The Naked Gun - From The Files Of Police Squad-... Jun 2026
Six years later, the creators got their revenge on the big screen. By taking the DNA of the TV show—the literal interpretations of metaphors and the background sight gags—and applying a Hollywood budget, they created a comedy juggernaut. 🎭 The Leslie Nielsen Transformation
The Naked Gun 2 1/2: The Smell of Fear was released in 1991, and it follows Detective Drebin as he investigates a plot to destroy the world's largest diamond. The sequel was also a commercial success, grossing over $39 million at the box office.
From the infamous "magnetic suit" scene to the sprawling baseball climax, Nielsen’s commitment to the bit was absolute. The Naked Gun - From The Files Of Police Squad-...
One barrel tips. Rolls. Knocks over a forklift. The forklift honks, spins, and smashes into a shipping container, which falls open to reveal…
The Naked Gun 33 1/3: The Final Insult was released in 1994, and it follows Detective Drebin as he investigates a plot to kill the Pope. The film was not as well-received as the first two installments, but it still maintains a loyal fan base. Six years later, the creators got their revenge
Vex snarls. She leaps onto a jet ski. Frank tries to follow, but his foot gets stuck in a mooring rope. He’s dragged face-first through the harbor, past a wedding barge, under a drawbridge, and finally deposited onto a beach where a children’s puppet show is in progress.
The Naked Gun: License to Slip
While the movie follows a plot—Drebin must stop an assassination attempt on Queen Elizabeth II by a hypnotized henchman—the story is really just a clothesline for gags. Iconic Sequences
Yet, like a stubborn weed of genius, Police Squad! refused to die. It found a second life in the midnight movie circuit and on VHS. Paramount Pictures took a gamble. The mandate was simple: take the character of Frank Drebin, stretch him to feature length, and give him a "case" worthy of his incompetence. The result was —a title so lovingly clunky it immediately signals that you are entering a world of bureaucratic absurdity.
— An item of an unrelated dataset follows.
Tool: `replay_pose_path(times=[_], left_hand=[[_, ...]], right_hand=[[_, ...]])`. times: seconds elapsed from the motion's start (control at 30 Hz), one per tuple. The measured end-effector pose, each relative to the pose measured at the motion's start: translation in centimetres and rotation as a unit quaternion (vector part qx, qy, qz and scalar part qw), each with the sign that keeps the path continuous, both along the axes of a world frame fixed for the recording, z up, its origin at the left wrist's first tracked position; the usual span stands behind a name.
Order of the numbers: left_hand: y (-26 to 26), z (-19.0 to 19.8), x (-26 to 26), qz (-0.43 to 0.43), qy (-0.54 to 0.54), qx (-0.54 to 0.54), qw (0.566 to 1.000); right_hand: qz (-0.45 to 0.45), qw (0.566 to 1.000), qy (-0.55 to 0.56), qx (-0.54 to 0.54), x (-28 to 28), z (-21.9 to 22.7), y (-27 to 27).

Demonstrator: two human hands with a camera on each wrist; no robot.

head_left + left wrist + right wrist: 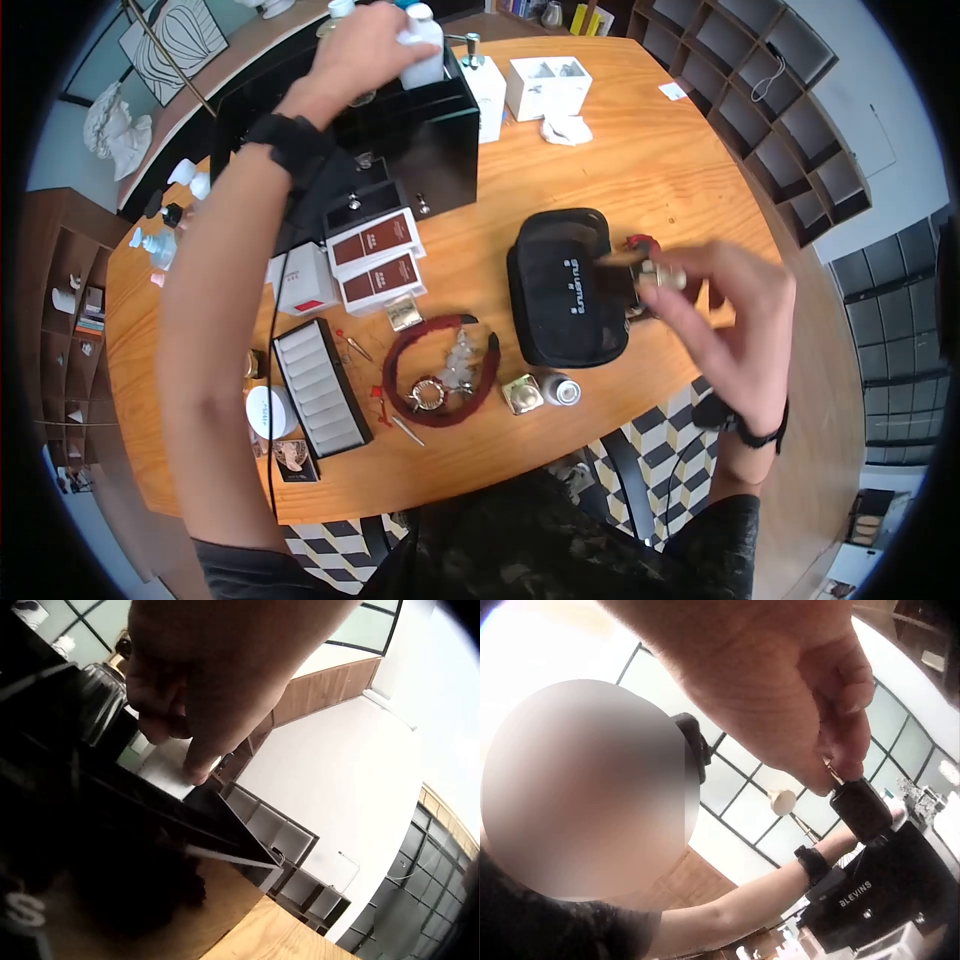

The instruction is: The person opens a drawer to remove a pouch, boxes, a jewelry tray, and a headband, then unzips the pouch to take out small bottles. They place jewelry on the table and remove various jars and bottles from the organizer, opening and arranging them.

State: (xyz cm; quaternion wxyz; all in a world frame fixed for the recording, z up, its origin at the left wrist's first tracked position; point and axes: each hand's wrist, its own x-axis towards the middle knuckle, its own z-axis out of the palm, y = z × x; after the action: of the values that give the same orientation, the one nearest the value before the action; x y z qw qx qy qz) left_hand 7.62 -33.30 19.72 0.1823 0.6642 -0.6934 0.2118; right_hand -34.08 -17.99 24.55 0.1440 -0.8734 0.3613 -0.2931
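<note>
My left hand (365,60) reaches over the top of a black box (440,150) with drawers and grips a white bottle (425,62) there. In the left wrist view, the thumb and curled fingers hold this bottle at the box's upper edge. My right hand (745,325) is raised at the right side of the table, beside a black case (565,310) with white lettering. Thumb and fingers pinch a small dark square bottle (861,811) by its gold-coloured top. In the head view this bottle looks blurred and overlaps the case's right side.
On the wooden table (640,180) lie a dark red headband (395,365), a ring tray (320,390), brown-and-white boxes (375,240) and two small jars near the front edge. A white holder (548,88) and a pump bottle (484,95) stand right of the black box.
</note>
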Motion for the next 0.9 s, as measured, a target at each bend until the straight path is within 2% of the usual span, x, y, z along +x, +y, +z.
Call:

The sequel was also a commercial success, grossing
Modern parody films (think the Scary Movie sequels or the Disaster Movie franchise) rely on reference humor. They point at a pop culture moment and say, “Remember this? That’s funny.”
Leslie Nielsen was not a comedian; he was a dramatic actor (see Forbidden Planet ). That is the secret. When Drebin walks through a crime scene, stepping over a corpse to pour himself a glass of milk, Nielsen plays it with the gravity of a Shakespearean soliloquy. The joke isn't the slapstick; it's that Frank genuinely doesn't see the problem.